Closed adjgiulio closed 4 years ago
This will be fixed once #352 lands.
Latest master branch update fixes the error "has no attribute 'is_nccl_available'".
Now running: mmf_run config=projects/hateful_memes/configs/mmbt/defaults.yaml model=mmbt dataset=hateful_memes
results in error: AttributeError: module 'torch.distributed' has no attribute 'is_initialized'
Can you provide a stack trace?
Is this what you mean?
(gpu) C:\Users\giuliano>mmf_run config=projects/hateful_memes/configs/unimodal/image.yaml model=unimodal_image dataset=hateful_memes
2020-06-25 19:32:07.910907: I tensorflow/stream_executor/platform/default/dso_loader.cc:44] Successfully opened dynamic library cudart64_101.dll
Namespace(config_override=None, local_rank=None, opts=['config=projects/hateful_memes/configs/unimodal/image.yaml', 'model=unimodal_image', 'dataset=hateful_memes'])
C:\Users\giuliano\anaconda3\envs\gpu\lib\site-packages\omegaconf\dictconfig.py:252: UserWarning: Keys with dot (../../../others/unimodal/configs/hateful_memes/image.yaml) are deprecated and will have different semantic meaning the next major version of OmegaConf (2.1)
See the compact keys issue for more details: https://github.com/omry/omegaconf/issues/152
You can disable this warning by setting the environment variable OC_DISABLE_DOT_ACCESS_WARNING=1
warnings.warn(message=msg, category=UserWarning)
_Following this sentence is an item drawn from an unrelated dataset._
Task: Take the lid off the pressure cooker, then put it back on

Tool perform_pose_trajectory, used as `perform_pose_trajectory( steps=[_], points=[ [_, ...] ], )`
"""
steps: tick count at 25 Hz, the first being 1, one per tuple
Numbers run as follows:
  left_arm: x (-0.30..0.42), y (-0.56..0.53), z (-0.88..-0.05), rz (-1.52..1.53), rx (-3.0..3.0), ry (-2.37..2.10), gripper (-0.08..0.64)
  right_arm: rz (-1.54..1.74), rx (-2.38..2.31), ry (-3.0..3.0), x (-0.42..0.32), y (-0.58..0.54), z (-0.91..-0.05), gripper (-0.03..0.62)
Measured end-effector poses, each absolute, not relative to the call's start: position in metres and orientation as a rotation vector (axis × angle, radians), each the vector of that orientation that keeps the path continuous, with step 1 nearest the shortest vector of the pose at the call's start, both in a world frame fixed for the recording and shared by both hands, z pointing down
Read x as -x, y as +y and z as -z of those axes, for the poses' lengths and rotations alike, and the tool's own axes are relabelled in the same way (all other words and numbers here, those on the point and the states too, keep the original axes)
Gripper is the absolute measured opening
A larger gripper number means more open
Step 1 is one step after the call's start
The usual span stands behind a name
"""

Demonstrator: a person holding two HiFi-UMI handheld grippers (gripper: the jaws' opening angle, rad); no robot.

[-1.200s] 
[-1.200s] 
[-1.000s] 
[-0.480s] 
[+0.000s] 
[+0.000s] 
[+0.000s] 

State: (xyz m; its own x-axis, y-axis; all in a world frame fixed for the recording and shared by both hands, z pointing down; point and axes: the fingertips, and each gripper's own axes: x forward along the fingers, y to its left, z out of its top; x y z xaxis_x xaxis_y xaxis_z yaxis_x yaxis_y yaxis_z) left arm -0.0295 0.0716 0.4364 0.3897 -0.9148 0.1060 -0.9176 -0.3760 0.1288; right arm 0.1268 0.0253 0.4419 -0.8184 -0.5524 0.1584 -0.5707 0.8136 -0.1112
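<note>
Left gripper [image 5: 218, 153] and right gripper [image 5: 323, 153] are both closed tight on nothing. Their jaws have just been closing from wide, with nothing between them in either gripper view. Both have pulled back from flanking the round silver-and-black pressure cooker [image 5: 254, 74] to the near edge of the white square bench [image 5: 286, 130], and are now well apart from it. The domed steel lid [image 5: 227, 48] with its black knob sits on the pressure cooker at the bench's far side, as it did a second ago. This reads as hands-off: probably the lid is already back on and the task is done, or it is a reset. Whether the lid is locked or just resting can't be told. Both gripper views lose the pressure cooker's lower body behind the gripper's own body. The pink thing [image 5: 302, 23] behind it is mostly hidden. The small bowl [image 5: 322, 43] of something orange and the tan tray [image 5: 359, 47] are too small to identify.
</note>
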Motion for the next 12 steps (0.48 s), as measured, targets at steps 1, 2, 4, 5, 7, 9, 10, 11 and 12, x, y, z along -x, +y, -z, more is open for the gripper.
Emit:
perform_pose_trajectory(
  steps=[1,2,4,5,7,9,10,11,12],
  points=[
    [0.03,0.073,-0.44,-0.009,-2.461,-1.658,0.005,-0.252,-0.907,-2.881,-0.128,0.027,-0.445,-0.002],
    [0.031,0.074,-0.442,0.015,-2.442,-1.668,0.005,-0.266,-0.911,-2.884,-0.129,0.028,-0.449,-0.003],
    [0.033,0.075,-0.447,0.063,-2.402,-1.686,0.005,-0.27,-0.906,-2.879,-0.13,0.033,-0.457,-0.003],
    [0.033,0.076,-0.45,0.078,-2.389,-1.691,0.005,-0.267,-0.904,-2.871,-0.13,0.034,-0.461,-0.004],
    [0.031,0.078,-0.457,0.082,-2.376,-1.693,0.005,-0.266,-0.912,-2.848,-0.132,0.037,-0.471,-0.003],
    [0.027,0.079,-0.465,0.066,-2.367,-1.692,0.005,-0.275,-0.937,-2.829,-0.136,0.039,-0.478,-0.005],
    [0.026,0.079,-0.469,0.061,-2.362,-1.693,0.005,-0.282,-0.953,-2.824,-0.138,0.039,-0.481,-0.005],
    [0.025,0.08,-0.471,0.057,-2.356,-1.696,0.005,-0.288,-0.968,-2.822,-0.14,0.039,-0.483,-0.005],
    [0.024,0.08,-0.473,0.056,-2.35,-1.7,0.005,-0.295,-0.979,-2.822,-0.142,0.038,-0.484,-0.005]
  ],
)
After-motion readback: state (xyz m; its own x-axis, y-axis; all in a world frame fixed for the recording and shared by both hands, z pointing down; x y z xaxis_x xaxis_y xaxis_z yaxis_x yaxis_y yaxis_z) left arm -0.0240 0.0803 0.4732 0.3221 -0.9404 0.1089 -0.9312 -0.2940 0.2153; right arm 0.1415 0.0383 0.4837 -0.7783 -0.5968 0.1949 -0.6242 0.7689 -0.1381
Overriding option config to projects/hateful_memes/configs/unimodal/image.yaml
Overriding option model to unimodal_image
Overriding option datasets to hateful_memes
Using seed 11962886
Logging to: ./save\logs\train_2020_06_25T19_32_11.log
Traceback (most recent call last):
File "C:\Users\giuliano\anaconda3\envs\gpu\Scripts\mmf_run-script.py", line 33, in <module>
sys.exit(load_entry_point('mmf', 'console_scripts', 'mmf_run')())
File "c:\users\giuliano\mmf\mmf_cli\run.py", line 111, in run
main(configuration, predict=predict)
File "c:\users\giuliano\mmf\mmf_cli\run.py", line 40, in main
trainer.load()
File "c:\users\giuliano\mmf\mmf\trainers\base_trainer.py", line 59, in load
self.load_datasets()
File "c:\users\giuliano\mmf\mmf\trainers\base_trainer.py", line 83, in load_datasets
self.dataset_loader.load_datasets()
File "c:\users\giuliano\mmf\mmf\common\dataset_loader.py", line 17, in load_datasets
self.train_dataset.load(self.config)
File "c:\users\giuliano\mmf\mmf\datasets\multi_dataset_loader.py", line 115, in load
self.build_dataloaders()
File "c:\users\giuliano\mmf\mmf\datasets\multi_dataset_loader.py", line 149, in build_dataloaders
dataset_instance, self.config.training
File "c:\users\giuliano\mmf\mmf\utils\build.py", line 133, in build_dataloader_and_sampler
other_args = _add_extra_args_for_dataloader(dataset_instance, other_args)
File "c:\users\giuliano\mmf\mmf\utils\build.py", line 169, in _add_extra_args_for_dataloader
if torch.distributed.is_initialized():
AttributeError: module 'torch.distributed' has no attribute 'is_initialized'
I still get the same error. Is this fixed?
Pytorch Windows doesn't have distributed backend available before version 1.7. We haven't tested it with 1.7 on Windows, you can try installing 1.7 and see if it works for you.
I tried installing PyTorch 1.7 on windows but it leads to version errors with mmf. I have found a work around by putting lines 32 and 33 of ./mmf/mmf_cli/run.py
in an if statement:
if torch.distributed.is_available():
if init_distributed:
distributed_init(config)
and doing the same for lines 52-60 in ./mmf/mmf/trainers/core/device.py
:
if torch.distributed.is_available():
if "cuda" in str(self.device) and self.distributed:
registry.register("distributed", True)
self.model = torch.nn.parallel.DistributedDataParallel(
self.model,
device_ids=[self.local_rank],
output_device=self.local_rank,
check_reduction=True,
find_unused_parameters=self.config.training.find_unused_parameters,
)